### YOUR GOAL
Please copy each line below that contains the string "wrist".

[Data records]
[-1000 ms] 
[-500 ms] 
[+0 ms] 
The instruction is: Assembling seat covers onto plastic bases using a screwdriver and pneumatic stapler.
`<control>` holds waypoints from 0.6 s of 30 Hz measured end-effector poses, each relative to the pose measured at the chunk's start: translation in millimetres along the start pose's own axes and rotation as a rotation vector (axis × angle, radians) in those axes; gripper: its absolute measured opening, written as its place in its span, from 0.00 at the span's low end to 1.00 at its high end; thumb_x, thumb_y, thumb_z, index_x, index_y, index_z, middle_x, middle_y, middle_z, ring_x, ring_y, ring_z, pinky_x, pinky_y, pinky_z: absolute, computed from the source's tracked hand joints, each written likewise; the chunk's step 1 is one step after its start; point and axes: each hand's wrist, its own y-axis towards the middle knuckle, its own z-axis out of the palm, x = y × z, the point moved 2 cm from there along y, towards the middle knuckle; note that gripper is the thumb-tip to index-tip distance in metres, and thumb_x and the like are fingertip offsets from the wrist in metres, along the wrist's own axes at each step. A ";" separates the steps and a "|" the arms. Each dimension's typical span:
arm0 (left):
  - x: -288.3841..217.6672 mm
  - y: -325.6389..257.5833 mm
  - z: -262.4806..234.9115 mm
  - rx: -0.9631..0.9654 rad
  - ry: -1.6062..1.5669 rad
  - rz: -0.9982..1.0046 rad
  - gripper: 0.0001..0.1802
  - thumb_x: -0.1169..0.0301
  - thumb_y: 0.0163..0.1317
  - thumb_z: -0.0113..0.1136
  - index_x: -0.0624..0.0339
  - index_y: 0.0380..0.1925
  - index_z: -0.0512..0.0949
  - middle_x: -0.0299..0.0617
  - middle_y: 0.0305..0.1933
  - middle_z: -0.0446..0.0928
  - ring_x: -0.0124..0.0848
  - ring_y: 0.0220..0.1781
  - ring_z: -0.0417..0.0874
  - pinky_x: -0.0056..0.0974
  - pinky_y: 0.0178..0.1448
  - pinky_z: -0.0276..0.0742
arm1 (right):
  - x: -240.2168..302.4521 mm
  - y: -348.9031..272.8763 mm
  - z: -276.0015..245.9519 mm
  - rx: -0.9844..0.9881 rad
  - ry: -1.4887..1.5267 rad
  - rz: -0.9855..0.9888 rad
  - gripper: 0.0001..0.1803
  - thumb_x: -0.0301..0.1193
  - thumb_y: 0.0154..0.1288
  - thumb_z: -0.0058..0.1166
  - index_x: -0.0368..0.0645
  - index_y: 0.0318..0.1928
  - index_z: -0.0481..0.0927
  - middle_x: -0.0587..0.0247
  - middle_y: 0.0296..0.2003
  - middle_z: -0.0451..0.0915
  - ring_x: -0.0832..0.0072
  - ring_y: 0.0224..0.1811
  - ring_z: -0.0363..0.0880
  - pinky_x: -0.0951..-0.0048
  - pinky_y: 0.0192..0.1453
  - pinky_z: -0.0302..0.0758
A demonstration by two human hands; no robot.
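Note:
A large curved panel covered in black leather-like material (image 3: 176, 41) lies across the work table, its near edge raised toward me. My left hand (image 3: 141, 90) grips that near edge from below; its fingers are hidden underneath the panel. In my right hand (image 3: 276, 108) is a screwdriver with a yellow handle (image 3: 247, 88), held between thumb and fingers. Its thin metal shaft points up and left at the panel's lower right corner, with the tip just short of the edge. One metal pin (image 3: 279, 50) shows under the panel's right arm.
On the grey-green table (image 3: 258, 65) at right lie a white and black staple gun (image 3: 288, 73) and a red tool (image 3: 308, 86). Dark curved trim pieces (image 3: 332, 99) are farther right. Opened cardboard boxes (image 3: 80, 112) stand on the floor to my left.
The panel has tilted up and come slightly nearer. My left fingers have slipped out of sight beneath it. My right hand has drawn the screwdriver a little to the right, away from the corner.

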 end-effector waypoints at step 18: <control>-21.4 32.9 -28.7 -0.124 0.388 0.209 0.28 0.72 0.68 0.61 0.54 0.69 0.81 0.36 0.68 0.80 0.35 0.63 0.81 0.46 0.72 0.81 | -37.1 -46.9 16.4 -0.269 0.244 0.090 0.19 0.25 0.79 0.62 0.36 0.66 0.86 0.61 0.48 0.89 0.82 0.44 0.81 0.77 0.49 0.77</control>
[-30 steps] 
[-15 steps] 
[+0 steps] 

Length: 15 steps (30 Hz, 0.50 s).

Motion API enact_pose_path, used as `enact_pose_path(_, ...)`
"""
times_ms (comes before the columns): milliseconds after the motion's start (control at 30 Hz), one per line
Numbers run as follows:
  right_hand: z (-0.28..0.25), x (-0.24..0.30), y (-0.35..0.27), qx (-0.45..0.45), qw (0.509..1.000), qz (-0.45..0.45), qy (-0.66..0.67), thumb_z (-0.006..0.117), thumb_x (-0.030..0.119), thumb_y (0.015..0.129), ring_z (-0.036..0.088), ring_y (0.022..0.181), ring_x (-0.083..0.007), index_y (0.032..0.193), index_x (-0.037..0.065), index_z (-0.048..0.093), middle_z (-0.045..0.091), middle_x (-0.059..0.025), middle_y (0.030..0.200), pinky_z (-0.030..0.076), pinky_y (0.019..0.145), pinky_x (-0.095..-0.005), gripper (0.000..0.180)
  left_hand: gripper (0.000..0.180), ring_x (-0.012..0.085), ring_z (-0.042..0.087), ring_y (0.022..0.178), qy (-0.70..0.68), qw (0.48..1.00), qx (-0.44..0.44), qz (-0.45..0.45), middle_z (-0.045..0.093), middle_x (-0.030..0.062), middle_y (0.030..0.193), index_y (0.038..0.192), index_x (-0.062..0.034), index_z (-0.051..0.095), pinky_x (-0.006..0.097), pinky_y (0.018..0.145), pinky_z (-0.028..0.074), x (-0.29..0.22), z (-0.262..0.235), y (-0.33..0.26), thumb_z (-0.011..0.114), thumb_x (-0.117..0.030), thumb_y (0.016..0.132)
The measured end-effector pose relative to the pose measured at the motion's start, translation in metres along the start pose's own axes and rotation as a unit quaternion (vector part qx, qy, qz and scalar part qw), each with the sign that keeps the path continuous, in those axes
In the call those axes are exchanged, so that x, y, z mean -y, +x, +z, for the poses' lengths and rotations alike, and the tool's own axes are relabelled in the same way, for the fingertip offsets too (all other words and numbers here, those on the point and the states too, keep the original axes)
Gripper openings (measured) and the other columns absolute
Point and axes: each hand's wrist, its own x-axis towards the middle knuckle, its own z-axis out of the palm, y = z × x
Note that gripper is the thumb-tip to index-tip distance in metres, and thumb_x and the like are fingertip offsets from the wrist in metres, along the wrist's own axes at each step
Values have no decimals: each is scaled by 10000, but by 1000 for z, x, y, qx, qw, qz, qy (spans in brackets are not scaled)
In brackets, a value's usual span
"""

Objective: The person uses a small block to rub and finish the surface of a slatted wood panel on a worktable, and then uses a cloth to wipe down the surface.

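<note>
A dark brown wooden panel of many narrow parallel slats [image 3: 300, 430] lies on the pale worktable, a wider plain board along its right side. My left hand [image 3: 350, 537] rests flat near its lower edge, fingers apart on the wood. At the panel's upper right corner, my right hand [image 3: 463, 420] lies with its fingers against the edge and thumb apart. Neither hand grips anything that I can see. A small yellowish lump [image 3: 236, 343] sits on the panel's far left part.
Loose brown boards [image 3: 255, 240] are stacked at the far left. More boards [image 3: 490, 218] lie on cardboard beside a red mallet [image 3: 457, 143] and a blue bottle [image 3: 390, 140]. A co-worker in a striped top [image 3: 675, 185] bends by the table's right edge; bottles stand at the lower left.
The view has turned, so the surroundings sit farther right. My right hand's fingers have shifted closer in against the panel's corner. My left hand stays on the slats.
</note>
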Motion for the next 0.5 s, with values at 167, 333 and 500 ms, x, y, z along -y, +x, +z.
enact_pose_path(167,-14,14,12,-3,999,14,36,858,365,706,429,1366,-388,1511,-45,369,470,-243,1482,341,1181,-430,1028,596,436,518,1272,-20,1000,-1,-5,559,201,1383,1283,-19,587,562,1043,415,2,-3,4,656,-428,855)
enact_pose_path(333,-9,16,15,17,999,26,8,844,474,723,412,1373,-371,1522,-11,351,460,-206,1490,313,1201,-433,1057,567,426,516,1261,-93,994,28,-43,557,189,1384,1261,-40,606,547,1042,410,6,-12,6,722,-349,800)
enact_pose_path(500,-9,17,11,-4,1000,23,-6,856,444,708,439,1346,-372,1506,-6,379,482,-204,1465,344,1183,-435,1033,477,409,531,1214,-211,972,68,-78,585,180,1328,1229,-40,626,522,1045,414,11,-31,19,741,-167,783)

### EXPECTED ANSWER
`<control>` holds waypoints from 0.6 s of 30 Hz measured end-effector poses, each relative to the pose measured at the chunk's start: translation in millimetres along the start pose's own axes and rotation as a rotation vector (axis × angle, radians) in those axes; gripper: its absolute measured opening, written as its place in its span, from 0.00 at the span's low end to 1.00 at its high end; thumb_x, thumb_y, thumb_z, index_x, index_y, index_z, middle_x, middle_y, middle_z, ring_x, ring_y, ring_z, pinky_x, pinky_y, pinky_z: absolute, computed from the source's tracked hand joints, each written likewise; the chunk's step 1 is one step after its start; point and axes: each hand's wrist, its own y-axis towards the middle knuckle, its own z-axis out of the palm, x = y × z, the point moved 2 cm from there along y, towards the middle knuckle; note that gripper is the thumb-tip to index-tip distance in metres, and thumb_x and the like are fingertip offsets from the wrist in metres, along the wrist's own axes at each step. A ";" separates the steps and a "|" the arms. Each dimension's typical span:
Point and axes: each hand's wrist, its own x-axis towards the middle knuckle, its own z-axis out of the palm, y = z × x
Note that gripper is the thumb-tip to index-tip distance in metres, and thumb_x and the like are fingertip offsets from the wrist in metres, along the wrist's own axes at each step

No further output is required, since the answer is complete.